Return the run of lines below that opens with the line containing "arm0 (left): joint" and closes with the line containing "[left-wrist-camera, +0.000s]", keeping each one exact.

[Provided material]

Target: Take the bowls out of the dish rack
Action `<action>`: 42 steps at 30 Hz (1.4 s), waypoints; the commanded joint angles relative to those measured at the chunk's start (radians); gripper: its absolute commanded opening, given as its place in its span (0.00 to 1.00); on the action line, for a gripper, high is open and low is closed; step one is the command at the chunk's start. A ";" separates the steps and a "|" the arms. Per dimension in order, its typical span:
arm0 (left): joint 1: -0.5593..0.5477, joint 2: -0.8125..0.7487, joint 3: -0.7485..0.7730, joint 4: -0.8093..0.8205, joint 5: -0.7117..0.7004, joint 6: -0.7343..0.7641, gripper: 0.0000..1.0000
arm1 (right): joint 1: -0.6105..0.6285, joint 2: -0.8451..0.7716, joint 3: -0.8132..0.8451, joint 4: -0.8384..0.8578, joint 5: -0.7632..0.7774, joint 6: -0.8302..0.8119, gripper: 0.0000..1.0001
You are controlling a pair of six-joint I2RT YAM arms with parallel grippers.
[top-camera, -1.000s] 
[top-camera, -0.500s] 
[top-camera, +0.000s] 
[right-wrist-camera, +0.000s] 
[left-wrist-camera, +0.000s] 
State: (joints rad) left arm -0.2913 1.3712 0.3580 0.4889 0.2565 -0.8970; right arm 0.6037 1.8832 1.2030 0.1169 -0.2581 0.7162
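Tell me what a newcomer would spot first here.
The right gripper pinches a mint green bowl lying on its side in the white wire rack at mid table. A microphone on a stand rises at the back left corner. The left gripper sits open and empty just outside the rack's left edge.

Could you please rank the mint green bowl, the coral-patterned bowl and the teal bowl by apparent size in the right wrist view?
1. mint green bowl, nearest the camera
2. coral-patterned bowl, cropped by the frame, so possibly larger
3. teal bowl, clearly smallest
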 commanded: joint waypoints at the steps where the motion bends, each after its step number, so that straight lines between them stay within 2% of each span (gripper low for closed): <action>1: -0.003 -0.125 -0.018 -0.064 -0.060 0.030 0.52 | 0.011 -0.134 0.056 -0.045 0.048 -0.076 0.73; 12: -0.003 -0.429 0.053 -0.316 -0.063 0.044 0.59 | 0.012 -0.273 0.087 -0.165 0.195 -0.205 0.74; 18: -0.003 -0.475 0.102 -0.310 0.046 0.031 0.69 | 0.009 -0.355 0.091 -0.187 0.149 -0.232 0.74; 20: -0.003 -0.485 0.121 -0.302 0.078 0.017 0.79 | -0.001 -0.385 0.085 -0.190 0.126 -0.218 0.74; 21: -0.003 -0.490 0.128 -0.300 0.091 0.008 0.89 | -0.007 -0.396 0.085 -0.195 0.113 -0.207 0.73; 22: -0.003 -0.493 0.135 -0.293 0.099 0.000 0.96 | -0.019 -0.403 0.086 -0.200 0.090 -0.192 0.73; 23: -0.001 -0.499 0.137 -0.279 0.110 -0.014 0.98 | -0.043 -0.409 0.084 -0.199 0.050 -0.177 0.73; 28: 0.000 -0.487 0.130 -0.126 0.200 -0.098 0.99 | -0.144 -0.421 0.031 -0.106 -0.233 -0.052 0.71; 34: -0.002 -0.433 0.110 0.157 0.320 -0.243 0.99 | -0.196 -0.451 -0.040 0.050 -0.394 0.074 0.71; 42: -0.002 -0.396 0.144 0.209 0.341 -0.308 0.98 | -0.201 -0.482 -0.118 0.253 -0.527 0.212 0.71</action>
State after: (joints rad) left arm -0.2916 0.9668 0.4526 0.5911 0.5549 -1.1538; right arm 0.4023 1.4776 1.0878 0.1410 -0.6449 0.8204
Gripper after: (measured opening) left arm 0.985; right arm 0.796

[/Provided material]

- [Solved exercise]:
arm0 (left): joint 1: -0.5593..0.5477, joint 2: -0.8125..0.7487, joint 3: -0.7485..0.7730, joint 4: -0.8093..0.8205, joint 5: -0.7117..0.7004, joint 6: -0.7343..0.7641, gripper: 0.0000..1.0000
arm1 (right): joint 1: -0.6105..0.6285, joint 2: -0.8451..0.7716, joint 3: -0.8132..0.8451, joint 4: -0.8384..0.8578, joint 5: -0.7632..0.7774, joint 6: -0.8302..0.8119, gripper: 0.0000..1.0001
You are controlling a pair of six-joint I2RT YAM arms with parallel grippers.
[top-camera, -1.000s] 
[top-camera, -0.500s] 
[top-camera, +0.000s] 
[right-wrist-camera, +0.000s] 
[left-wrist-camera, +0.000s] 

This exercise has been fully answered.